╔══
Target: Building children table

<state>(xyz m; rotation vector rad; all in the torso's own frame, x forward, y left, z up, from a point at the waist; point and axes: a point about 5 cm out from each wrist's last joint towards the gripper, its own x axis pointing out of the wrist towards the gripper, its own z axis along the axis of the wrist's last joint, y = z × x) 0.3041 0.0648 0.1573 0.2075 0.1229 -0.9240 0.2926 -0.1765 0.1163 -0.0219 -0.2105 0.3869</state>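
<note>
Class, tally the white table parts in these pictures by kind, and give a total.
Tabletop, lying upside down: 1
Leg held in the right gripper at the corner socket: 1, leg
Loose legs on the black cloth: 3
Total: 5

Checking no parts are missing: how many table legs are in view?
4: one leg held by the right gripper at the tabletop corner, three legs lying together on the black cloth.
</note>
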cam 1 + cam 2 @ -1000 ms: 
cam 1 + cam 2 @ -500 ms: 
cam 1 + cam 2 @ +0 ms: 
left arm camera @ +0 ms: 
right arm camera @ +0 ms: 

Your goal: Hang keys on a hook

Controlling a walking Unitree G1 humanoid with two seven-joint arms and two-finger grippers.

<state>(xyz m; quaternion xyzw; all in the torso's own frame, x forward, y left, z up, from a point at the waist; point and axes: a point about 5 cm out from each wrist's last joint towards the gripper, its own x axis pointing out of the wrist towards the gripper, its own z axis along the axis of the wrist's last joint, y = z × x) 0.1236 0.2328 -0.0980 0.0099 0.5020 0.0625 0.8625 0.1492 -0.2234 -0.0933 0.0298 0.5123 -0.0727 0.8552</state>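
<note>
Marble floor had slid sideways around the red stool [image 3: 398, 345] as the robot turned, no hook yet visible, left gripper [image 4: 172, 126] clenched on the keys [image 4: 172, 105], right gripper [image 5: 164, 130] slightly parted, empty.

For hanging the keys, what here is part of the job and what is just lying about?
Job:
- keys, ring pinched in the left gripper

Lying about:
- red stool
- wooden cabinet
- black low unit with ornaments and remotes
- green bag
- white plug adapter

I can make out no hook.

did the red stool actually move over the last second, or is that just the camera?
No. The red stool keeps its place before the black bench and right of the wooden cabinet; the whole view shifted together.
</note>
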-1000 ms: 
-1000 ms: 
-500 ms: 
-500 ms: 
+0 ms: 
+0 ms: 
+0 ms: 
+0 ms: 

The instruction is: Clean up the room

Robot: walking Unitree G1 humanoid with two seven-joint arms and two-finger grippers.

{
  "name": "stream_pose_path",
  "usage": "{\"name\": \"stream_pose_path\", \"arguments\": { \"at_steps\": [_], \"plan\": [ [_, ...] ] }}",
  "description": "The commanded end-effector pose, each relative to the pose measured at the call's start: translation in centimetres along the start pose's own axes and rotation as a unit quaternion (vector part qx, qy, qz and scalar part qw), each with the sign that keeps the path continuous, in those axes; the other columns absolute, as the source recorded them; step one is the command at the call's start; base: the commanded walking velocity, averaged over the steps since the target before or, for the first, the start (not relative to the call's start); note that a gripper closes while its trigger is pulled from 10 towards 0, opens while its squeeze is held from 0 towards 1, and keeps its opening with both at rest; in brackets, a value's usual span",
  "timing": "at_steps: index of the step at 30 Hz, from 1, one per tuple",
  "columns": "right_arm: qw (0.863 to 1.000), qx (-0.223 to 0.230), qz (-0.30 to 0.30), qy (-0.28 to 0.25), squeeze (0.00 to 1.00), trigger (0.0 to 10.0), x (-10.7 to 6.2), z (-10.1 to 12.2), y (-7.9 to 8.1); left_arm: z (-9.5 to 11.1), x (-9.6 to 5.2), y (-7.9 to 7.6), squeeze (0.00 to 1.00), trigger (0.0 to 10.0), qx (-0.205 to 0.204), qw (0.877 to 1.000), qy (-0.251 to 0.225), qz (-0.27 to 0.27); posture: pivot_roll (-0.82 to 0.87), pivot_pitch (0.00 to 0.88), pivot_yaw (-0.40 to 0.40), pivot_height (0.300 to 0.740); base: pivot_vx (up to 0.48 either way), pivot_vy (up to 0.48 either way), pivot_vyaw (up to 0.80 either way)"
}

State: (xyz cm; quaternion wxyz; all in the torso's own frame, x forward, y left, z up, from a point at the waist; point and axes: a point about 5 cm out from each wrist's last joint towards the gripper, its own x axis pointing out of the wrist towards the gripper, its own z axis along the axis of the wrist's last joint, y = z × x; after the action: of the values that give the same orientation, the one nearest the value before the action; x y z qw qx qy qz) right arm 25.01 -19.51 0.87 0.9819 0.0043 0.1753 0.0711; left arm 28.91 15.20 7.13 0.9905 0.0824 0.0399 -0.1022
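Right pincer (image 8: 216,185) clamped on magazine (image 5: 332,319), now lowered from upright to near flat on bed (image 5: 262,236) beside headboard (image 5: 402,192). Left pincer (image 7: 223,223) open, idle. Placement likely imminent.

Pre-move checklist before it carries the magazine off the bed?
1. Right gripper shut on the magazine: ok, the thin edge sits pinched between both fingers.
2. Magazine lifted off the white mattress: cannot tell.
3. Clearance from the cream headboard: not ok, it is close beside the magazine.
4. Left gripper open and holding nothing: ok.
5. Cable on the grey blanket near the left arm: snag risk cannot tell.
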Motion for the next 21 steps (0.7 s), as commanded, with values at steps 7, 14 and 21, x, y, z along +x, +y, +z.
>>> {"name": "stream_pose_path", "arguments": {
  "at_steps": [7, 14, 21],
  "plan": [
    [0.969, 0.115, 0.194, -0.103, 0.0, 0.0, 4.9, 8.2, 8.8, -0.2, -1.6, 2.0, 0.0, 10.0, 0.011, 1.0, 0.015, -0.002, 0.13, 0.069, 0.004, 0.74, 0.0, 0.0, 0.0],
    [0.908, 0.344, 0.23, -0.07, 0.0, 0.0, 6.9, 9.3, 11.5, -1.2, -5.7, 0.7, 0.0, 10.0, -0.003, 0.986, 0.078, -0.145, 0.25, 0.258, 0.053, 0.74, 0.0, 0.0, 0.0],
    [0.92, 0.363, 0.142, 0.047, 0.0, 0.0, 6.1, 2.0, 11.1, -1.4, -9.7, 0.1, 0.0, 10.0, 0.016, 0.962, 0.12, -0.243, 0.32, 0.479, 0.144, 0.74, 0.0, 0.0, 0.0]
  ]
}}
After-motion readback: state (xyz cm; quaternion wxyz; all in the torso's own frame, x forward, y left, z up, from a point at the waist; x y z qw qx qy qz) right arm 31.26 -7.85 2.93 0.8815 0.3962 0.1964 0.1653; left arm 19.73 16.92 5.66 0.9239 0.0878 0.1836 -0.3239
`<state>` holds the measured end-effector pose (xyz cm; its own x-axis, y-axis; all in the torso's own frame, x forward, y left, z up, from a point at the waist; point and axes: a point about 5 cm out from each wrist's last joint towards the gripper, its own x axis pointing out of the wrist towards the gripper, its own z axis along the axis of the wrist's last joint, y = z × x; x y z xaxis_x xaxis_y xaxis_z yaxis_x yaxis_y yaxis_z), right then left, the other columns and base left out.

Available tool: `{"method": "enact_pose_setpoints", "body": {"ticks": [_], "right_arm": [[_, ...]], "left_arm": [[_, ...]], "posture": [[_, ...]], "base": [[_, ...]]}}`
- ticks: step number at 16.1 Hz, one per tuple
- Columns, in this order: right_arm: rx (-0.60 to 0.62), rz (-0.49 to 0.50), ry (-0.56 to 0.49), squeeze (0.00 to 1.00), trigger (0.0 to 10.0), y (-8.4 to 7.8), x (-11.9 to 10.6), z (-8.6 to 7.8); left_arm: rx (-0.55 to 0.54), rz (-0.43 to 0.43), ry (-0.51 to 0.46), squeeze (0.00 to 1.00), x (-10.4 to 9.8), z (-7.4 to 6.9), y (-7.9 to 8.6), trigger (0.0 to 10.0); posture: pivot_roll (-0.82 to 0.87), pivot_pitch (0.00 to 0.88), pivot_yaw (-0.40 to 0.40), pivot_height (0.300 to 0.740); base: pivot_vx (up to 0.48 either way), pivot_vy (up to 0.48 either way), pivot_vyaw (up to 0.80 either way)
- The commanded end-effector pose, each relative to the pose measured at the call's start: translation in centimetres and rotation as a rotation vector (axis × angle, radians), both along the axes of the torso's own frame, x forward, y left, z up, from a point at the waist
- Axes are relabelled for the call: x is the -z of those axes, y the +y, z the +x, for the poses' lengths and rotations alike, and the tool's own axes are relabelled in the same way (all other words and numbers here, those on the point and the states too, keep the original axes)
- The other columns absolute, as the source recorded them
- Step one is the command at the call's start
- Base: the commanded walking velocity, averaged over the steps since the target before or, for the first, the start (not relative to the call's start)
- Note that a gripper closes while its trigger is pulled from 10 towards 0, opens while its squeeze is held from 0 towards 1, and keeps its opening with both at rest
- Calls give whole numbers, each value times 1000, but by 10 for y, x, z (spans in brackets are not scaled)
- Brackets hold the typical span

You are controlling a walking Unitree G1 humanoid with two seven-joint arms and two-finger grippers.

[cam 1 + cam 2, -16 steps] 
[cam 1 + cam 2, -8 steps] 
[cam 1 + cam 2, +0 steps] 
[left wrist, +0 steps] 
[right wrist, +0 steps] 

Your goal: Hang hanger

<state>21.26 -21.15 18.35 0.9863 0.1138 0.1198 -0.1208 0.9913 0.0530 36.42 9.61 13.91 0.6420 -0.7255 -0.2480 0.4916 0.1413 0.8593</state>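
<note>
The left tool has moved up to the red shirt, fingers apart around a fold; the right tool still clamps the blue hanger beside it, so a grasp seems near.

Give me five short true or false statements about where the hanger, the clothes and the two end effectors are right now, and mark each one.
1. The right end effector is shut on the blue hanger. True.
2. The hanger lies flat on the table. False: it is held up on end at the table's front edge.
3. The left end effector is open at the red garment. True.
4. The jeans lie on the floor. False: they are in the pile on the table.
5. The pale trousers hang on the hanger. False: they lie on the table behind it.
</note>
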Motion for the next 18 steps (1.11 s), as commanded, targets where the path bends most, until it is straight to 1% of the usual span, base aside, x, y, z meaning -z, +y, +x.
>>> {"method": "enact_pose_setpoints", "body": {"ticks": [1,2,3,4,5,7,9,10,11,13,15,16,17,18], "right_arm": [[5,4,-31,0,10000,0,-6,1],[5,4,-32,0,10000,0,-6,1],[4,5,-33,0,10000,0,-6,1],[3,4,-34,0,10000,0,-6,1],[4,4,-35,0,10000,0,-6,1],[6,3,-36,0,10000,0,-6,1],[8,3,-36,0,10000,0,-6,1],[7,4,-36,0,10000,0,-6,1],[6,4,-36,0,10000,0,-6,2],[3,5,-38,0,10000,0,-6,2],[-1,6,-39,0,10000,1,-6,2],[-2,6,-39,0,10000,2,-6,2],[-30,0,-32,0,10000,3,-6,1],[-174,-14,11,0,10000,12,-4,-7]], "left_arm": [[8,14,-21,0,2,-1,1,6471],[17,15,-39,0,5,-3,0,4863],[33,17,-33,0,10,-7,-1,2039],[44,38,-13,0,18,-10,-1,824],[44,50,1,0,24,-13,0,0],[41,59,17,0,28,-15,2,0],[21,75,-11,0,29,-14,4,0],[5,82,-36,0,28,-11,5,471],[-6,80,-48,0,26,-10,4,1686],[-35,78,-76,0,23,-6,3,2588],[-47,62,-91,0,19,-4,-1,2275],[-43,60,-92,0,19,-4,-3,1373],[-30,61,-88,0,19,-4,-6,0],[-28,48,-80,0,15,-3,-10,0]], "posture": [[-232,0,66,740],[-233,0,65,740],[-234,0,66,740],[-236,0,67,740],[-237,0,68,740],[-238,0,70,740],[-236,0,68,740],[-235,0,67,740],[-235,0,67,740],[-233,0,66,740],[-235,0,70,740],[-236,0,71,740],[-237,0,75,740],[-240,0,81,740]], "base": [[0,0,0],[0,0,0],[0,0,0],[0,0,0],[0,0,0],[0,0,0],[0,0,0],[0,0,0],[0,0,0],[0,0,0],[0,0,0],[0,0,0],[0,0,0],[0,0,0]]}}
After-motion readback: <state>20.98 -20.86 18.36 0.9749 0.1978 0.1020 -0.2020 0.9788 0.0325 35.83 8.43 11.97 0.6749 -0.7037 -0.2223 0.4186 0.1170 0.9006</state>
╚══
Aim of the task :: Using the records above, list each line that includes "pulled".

Output for this exercise ::
  "description": "The commanded end-effector pose, each relative to the pose measured at the call's start: translation in centimetres along the start pose's own axes and rotation as a unit quaternion (vector part qx, qy, qz and scalar part qw), each with the sign that keeps the path continuous, in those axes; the other columns absolute, as the source recorded them; step one is the command at the call's start; base: the commanded walking velocity, averaged over the steps since the target before or, for the first, the start (not relative to the call's start); note that a gripper closes while its trigger is pulled from 10 towards 0, opens while its squeeze is held from 0 towards 1, and keeps its opening with both at rest; in brackets, a value's usual span",
- Note that a gripper closes while its trigger is pulled from 10 towards 0, opens while its squeeze is held from 0 towards 1, and keeps its opening with both at rest

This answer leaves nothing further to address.